Since reading this book several months ago, I have been utilizing its information, chapter by chapter, in my church’s basketball ministry which seeks to evangelize non-believers and edify believers. The Gospel, of course, is the only teaching necessary to bring lost sheep to the fold. But for a believer who has lost sight over time of what it means to find joy in his salvation, preaching the Gospel to himself is perhaps the healthiest of all spiritual activities, for it keeps the goodness of Christ’s work at the forefront of the mind.
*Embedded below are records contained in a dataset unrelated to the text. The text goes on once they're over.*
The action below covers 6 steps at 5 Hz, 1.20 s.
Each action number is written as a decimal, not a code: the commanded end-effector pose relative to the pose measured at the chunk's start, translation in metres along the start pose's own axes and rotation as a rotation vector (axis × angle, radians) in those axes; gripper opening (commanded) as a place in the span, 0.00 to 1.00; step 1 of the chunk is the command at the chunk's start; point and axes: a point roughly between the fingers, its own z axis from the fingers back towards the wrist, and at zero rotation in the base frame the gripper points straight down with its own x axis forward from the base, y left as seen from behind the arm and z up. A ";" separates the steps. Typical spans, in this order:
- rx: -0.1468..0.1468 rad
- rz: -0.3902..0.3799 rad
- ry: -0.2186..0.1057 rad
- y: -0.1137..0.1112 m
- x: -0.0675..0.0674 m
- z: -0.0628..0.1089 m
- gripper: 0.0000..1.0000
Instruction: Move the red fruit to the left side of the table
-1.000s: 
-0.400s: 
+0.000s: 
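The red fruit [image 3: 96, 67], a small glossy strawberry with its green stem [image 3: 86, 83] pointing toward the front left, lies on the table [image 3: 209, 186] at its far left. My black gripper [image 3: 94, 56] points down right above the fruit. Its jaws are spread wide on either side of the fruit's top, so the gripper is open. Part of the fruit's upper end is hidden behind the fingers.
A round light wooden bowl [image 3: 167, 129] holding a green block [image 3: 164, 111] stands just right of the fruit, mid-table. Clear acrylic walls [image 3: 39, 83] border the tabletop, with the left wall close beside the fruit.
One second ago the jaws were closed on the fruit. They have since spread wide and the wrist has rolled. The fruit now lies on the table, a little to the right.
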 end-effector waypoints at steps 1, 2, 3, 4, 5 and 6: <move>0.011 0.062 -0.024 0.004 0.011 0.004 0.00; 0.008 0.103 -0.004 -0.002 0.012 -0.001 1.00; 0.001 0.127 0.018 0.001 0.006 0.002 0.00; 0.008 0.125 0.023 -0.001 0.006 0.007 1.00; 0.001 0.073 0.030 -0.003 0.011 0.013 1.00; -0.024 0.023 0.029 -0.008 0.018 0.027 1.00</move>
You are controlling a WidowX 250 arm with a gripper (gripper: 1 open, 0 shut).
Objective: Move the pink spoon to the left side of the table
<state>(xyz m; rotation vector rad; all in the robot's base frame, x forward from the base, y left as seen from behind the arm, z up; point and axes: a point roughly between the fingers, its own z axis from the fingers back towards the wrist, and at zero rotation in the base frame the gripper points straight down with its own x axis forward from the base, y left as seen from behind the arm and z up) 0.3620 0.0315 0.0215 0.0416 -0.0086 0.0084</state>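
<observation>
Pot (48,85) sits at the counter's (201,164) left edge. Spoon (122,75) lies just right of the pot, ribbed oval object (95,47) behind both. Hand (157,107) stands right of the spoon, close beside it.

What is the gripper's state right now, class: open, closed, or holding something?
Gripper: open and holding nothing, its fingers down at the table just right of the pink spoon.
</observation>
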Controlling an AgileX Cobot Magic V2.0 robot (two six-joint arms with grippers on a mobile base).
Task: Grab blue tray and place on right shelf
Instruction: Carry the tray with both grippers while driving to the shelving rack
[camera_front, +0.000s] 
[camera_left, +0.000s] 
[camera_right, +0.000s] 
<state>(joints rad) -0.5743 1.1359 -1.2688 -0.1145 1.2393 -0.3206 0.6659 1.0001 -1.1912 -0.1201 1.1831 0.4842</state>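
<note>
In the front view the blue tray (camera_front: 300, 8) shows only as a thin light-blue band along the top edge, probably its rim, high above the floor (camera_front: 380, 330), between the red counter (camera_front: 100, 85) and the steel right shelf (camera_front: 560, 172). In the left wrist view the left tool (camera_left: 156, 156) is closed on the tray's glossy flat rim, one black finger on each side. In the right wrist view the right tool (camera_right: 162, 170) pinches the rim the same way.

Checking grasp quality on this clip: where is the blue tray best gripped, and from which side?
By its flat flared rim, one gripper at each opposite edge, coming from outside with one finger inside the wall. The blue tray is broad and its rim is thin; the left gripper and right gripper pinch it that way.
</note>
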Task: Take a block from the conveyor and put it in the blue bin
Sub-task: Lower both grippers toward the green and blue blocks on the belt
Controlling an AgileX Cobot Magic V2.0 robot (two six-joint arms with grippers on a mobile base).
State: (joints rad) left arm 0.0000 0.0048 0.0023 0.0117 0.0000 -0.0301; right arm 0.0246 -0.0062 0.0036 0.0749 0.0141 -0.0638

Each week I meet with the men on the bleachers of our gymnasium, I share with them a new angle of the Gospel to consider (from Bridges‘ book), and each week I come away refreshed, having mulled over the same truths myself.
So far, we have discussed together the unsearchable riches that we believers have found in Christ (and have hopefully brought to the forefront of the unbelievers’ minds), the purpose of the cross, the amazing joy Christ found in obedience, the justice of God, and the wrath of God. The issues Jerry has collected in this volume are worth every minute a Christian may spend reviewing them. Far too often, Christians get stuck in the following mindset, completely ignoring the work Christ did in their own lives: they view the Gospel as a door through which they entered in order to get into Christianity, and it is therefore something they need not bother with anymore. But, Friend, this is so not the case! Bridges makes the truth of Scripture clear that when I accepted Christ Jesus as my personal Lord and Savior, I did not enter Christianity, but He entered my own heart and life! Revelation 3:20 brings this truth light, and thankfully so. I can thus view the Gospel as something passed—one and done—and I can also view it as perpetually present, constantly cleansing me and keeping me in the right standing (I don’t deserve) before an eternally holy Father.
I have enjoyed tremendously the opportunity to share the lessons of this book with others. While I certainly need to “water down” a bit the writing style of Bridges to fit my crowd—he tends to write more to long-time believers than to new or non-believers—I gladly do so for the opportunity to emphasize the eternal blessings the Gospel perpetually offers. I thank God for another excellent work by Jerry Bridges, and I encourage anyone craving a return to the joy of his salvation to pick up a copy for himself.